My husband, Richard, and I always seem to agree on vacation destinations and what we want to do while on vacation. I figure that makes us pretty lucky, because some couples have very different perceptions of what a great vacation consists of. Not that we are experienced world travelers, but no matter where we end up, we always have a great time together.
After we were married awhile, Richard began talking about traveling Route 66. For the first time ever, I disagreed with his travel plans. I thought, “No way! That’s NOT for me! Why would I want to drive on some broke down road and see what? Dirt? Chunks of broken pavement? An old house falling down?” I was supportive of his quest, but it was not my idea of fun.
Richard eventually bought two Route 66 related items.

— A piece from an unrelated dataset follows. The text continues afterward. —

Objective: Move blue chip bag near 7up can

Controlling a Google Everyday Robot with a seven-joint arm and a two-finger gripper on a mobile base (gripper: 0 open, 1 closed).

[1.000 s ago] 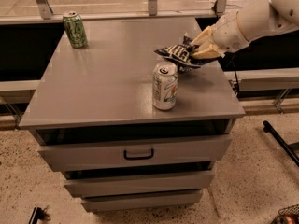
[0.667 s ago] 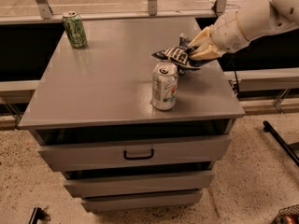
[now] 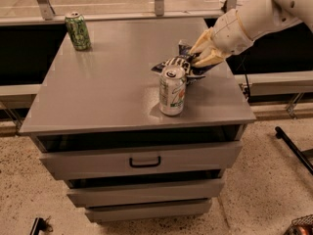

The first was Jerry McClanahan’s “EZ66 Guide For Travelers.” The second was “Here It Is! Route 66-The Map Series,” by Jerry McClanahan and Jim Ross. Richard spent countless hours reading the book and studying the maps. One day, I overheard him tell his best friend that he wanted to travel Route 66 on his motorcycle. Somehow, his friend thought that sounded like fun, too. We live in Springfield, Missouri, and his friend lived east of Saint Louis, Illinois. They agreed to meet in Saint Louis, ride their motorcycles to Chicago, Illinois, then back to Saint Louis. I was surprised anyone besides Richard thought that trip sounded like fun, but I was happy he didn’t have to travel alone.
In September of 2010, Richard packed his motorcycle with a small amount of clothing and a tent. I took the above photo of him, handed him the camera, and off he went. As he drove away, I actually felt sorry for him. I thought, “He’s always had such a great time on vacations…he’s going to be so bored and disappointed!”
Richard returned less than a week later. He was excited to show me his photos. He apologized for not taking very many, while explaining the difficulties of stopping to take photographs while traveling on a motorcycle. The first photo he showed me was one of his tent set up on some grass. The second was another photo of his tent set up on some grass, but from a different angle. I thought to myself, “Yep! Just as I thought…BORING!”
The remaining photos were altogether something very different. Richard showed me a photo of the Standard Oil Station in Odell, a photo of a tiny jail in Gardner, and one of The Polka Dot Restaurant in Braidwood. There was a photo of a Marathon Station, a red and white striped abandoned diner once called, “Dawg House,” and a very artistically painted “Java Stop” all in Dwight. Richard showed me a photo of Dick’s on 66 and one of Kicks on 66 Ice Cream Shop, both in Joliet. Replicas of the Blues Brother’s were on top of the ice cream shop! Who doesn’t love the Blues Brothers? I saw a photo of the Gemini Giant in Wilmington; how impressive! Finally, Richard showed me a photo of a restaurant that resembled a log cabin, located in Pontiac. He explained the building was originally built facing Route 66, but was later turned to face a new alignment of Route 66.
I found myself beginning to feel a sense of loss for not going on Richard’s trip. Approximately 10 of Richard’s photos of Route 66 sights initiated my love of Route 66; it was the beginning. And no, I’m not counting those tent photos.